The U.S. ambassador said Russia’s aggression threatens Ukraine, Europe and the international order.     

“An order that, if it stands for anything, stands for the principle that one country cannot simply redraw another country’s borders by force or make another country’s people live under a government they did not choose,” she said.     

As Thomas-Greenfield spoke, President Joe Biden issued a statement from the White House.  

“If Russia is sincere about addressing our respective security concerns through dialogue, the United States and our allies and partners will continue to engage in good faith,” Biden said. “If instead, Russia chooses to walk away from diplomacy and attack Ukraine, Russia will bear the responsibility, and it will face swift and severe consequences.”      

He later told reporters in the Oval Office while meeting with Qatar’s emir, Sheikh Tamim bin Hamad Al Thani, that the United States is ready for any scenario in Russia, but, he added, “We continue to urge diplomacy as the best way forward.”        

Russian response    

At the Security Council, Russian Ambassador Vassily Nebenzia tried to use a procedural vote to block Monday’s public meeting but narrowly failed to get the requisite support.     

He said Russia is not “scared” of discussing the issue, but it just did not understand why a discussion was necessary.  

“The deployment of Russian troops within our own territory has frequently occurred on varying scales before and has not caused any hysterics whatsoever,” Nebenzia said.

He said that the United States and Western colleagues were acting as though an invasion had already taken place, and that they presented no evidence that one was planned.     

“Our Western colleagues are talking about the need for de-escalation, but first and foremost, they are whipping up tensions, rhetoric and provoking escalation,” he said, calling the discussions about a threat of war “provocative.”   

All Russian officials have “categorically rejected” plans for an invasion, he said, and anyone who claims the opposite is “misleading you.”      

Sovereign rights   

Based on its past experiences with Moscow, Ukraine simply cannot accept Russia’s declaration, and Moscow should withdraw its troops from near its borders, Ukrainian envoy Sergiy Kyslytsya told the council.  

“Ukraine strongly rejects any attempt to use the threat of force as an instrument of pressure to make Ukraine and our partners accept illegitimate demands. There is no room for compromise on principle issues,” Kyslytsya said. “The most principled position for Ukraine is that we have (an) inherent sovereign right to choose our own security arrangements, including treaties of alliance which cannot be questioned by Russia.”   

He emphasized that Kyiv is prepared to defend itself but supports keeping diplomatic channels with Moscow open. He noted that Ukraine President Volodymyr Zelenskiy has said he is willing to meet with Russian President Vladimir Putin.  

“If Russia has any questions to Ukraine, it is better to meet and talk, not to bring troops to Ukraine’s borders and intimidate Ukrainian people,” the envoy said.     

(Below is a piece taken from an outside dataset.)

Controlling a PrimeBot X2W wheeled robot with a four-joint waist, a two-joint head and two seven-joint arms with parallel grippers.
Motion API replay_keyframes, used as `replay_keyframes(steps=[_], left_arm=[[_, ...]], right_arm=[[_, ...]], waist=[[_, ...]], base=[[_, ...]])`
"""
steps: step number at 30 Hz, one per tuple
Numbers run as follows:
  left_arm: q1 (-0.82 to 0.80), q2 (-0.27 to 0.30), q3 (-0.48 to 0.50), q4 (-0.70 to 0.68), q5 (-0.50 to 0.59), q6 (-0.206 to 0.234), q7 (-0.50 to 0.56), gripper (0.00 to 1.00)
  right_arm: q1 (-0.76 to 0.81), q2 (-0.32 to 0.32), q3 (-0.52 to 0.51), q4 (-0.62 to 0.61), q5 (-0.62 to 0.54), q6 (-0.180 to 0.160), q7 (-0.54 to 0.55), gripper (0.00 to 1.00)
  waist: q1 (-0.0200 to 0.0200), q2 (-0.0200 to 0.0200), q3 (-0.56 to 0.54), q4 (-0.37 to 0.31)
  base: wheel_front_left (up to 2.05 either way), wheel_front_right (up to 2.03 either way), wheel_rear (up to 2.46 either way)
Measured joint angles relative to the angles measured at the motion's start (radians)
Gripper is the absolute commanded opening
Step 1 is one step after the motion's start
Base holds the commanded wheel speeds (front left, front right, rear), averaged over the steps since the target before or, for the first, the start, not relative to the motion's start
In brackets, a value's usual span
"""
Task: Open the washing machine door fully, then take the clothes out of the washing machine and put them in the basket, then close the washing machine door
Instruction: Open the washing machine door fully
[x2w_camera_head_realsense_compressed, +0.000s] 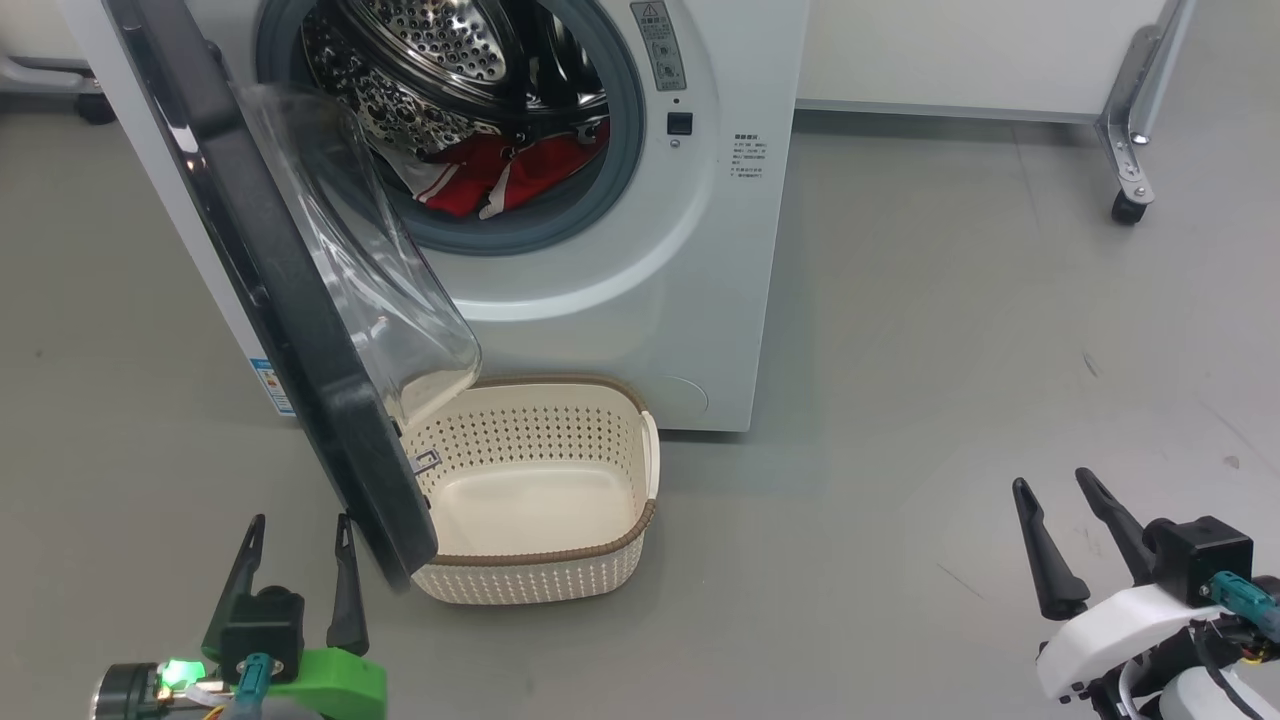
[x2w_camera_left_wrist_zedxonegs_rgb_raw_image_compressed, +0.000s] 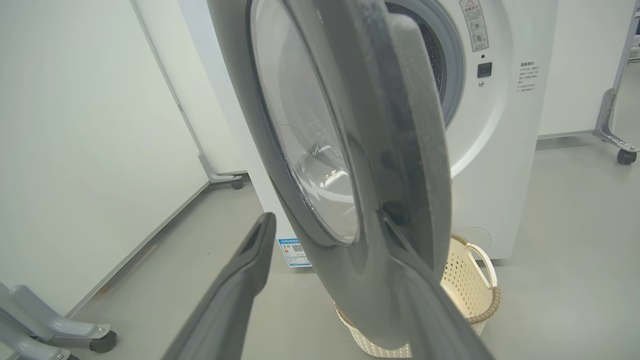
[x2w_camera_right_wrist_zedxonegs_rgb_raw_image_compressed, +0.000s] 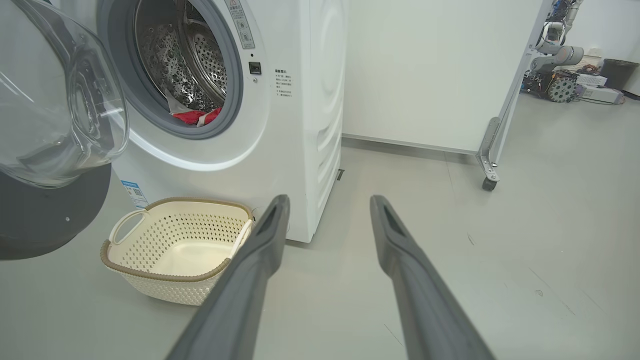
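Black-ringed door (x2w_camera_head_realsense_compressed: 290, 310), clear bulging centre

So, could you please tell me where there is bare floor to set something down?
Free: the grey floor between the white front-loading washing machine, the wheeled leg and the right gripper. Crowded: where the black-ringed round door hangs close to the cream perforated basket and the left gripper.

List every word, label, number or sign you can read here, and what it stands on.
Nothing can be quoted.
Grey sticker by the washer's opening: warning triangle, text too small.
Dark print on the washer's front: too small.
Blue sticker low on the front: QR code, words blurred.
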Motion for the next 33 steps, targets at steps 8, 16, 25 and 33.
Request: replay_keyframes(steps=[8, 16, 25, 33], left_arm=[[0.011, 0.000, -0.004, 0.002, 0.000, 0.000, 0.000, 1.00], [0.012, -0.001, 0.002, 0.002, 0.000, 0.000, 0.000, 1.00], [0.014, -0.001, 0.000, 0.005, -0.002, 0.000, 0.000, 1.00], [0.017, -0.001, -0.009, 0.005, -0.015, 0.000, 0.000, 1.00]], right_arm=[[0.042, 0.046, -0.106, -0.009, -0.051, 0.000, -0.001, 1.00], [0.061, 0.095, -0.141, -0.049, -0.095, 0.000, -0.001, 1.00], [0.075, 0.118, -0.161, -0.082, -0.135, 0.000, -0.001, 1.00], [0.099, 0.137, -0.184, -0.097, -0.151, 0.000, -0.001, 1.00]], waist=[[0.0000, 0.0000, 0.005, 0.010], [0.0000, 0.0000, 0.008, 0.021], [0.0000, 0.0000, 0.009, 0.027], [0.0000, 0.0000, 0.011, 0.031]], base=[[0.00, 0.00, 0.00], [0.00, 0.00, 0.00], [0.00, 0.00, 0.00], [0.00, 0.00, 0.00]])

After the meeting, in response to reporters’ questions, Kyslytsya said he believes a Russian invasion is “imminent.” Asked what he meant by “imminent,” he referenced an English-Russian dictionary of diplomacy, reading in Russian.     

“Imminent, the first meaning, published in Moscow: approaching, hanging over and only then unavoidable,” he said, translating for reporters. “So, we have to work very hard so that the first two stay as it is — the threat is hanging over. It’s our duty.”   

Intensifying crisis    

U.S. Pentagon press secretary John Kirby told reporters Monday that “we continue to see, even over the course of the weekend … additional Russian ground forces move in Belarus and around the border with Ukraine,” as well as “increasing naval activity in the Mediterranean and Atlantic by Russian fleet vessels.” He called the Russian movements “concerning.”  

NATO has increased its military presence in member countries bordering Russia, but NATO Secretary-General Jens Stoltenberg said Sunday that NATO has no intention of sending troops to Ukraine if Russia invades the former Soviet republic.       

VOA Pentagon Correspondent Carla Babb and VOA’s Chris Hannas contributed to this report. Some information for this report came from Reuters.